I'm using FBSD 7.2r lpr/lpd talking to an ethernet PS printer via its 
emulation of lpd protcol. It says its using PS v3. if I send it plain text 
though it behaves like an HP laser jet printer (PCL and plain text).

nods... my problem is the print server is bufferring the last (odd) 
physical page until it get more work to print. basically the reverse 
of your problem, I need an extra ff to flush the last page out of print 
server's buffer (the back of the odd page).
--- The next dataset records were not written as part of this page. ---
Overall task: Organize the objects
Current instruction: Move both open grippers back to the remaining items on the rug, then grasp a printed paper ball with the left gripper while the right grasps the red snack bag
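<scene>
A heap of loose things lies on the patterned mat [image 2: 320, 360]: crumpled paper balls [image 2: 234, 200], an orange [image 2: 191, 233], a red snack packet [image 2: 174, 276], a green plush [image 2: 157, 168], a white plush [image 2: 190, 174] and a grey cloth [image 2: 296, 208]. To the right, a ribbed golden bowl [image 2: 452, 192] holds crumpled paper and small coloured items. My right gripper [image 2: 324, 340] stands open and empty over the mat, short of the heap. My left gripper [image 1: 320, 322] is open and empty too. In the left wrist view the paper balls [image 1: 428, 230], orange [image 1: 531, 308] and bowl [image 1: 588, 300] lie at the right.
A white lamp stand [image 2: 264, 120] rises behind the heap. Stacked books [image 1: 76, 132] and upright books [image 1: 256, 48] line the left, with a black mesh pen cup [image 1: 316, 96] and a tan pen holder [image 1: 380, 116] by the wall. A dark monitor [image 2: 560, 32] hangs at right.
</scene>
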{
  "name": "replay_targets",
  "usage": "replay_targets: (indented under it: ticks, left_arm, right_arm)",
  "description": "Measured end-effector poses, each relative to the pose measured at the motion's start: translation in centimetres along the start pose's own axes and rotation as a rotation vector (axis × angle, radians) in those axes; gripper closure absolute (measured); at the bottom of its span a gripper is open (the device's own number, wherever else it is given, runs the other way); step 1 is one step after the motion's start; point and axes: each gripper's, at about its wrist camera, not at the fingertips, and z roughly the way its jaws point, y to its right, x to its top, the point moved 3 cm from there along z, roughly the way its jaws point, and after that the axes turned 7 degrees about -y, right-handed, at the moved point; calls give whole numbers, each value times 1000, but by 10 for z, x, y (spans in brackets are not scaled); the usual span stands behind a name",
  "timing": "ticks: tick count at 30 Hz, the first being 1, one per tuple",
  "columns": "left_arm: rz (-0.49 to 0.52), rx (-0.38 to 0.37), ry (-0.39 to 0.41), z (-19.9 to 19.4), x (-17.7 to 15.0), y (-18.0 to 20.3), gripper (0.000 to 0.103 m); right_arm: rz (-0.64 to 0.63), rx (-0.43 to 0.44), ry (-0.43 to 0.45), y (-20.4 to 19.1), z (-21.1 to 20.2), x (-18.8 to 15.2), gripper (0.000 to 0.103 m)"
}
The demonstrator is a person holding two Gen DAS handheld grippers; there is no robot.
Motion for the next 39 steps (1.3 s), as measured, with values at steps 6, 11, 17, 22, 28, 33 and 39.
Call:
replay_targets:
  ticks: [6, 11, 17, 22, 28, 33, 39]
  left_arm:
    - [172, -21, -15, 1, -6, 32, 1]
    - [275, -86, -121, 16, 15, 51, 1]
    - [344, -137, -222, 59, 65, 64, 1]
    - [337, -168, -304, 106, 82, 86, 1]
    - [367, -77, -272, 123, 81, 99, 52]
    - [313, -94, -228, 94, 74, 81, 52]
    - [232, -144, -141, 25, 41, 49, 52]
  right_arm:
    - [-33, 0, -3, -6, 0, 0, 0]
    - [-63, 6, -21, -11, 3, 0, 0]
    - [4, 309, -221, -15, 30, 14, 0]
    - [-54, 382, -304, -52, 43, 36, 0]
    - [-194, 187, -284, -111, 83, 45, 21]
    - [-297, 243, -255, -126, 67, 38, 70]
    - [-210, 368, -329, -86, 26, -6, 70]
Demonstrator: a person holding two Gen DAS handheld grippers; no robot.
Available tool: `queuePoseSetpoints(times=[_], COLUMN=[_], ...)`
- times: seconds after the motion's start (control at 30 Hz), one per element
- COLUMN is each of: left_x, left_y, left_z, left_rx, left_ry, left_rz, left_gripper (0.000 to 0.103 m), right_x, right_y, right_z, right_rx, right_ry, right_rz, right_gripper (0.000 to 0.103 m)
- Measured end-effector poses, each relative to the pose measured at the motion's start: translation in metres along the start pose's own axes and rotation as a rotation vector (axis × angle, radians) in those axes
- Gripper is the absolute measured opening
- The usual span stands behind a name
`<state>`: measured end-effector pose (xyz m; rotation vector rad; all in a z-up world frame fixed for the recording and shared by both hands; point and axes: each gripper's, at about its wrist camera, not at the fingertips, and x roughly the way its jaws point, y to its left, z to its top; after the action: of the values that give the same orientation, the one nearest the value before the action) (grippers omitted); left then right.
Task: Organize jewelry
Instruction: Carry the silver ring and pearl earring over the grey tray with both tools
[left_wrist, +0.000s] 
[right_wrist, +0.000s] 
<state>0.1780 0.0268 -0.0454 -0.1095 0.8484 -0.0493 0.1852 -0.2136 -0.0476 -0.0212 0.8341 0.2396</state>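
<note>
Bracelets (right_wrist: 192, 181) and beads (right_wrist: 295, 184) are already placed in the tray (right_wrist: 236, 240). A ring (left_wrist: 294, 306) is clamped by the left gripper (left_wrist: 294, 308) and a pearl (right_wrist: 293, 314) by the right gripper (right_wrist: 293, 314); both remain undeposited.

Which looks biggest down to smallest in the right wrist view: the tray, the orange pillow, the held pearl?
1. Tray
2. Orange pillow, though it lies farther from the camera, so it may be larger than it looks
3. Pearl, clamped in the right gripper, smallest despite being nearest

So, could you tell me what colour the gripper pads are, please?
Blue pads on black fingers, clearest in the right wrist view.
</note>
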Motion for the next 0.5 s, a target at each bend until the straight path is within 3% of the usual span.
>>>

I didn't find any printcap directive
to add an extra ff and wondered if there was a way to get a2ps to send an 
extra 'print blank page' postscript sequence if its 
page (physical page) count was odd. example:
 I printed  /etc/defaults/rc.conf which was 10 virtual pages 2up duplex
(4 pages per physical media) needs 3 real sheets (1-4, 5-8,9-10)).
9-10 is front of physical media 3. it doesn't print 9-10 until it gets a 
form feed for the back (physcial page 4).


----------



## roddierod (Oct 20, 2009)

I have the Brother HL-4040CDN, I use CUPS for network printing. Cups generates a /etc/printcap with the name you give the printer, in my case Brother.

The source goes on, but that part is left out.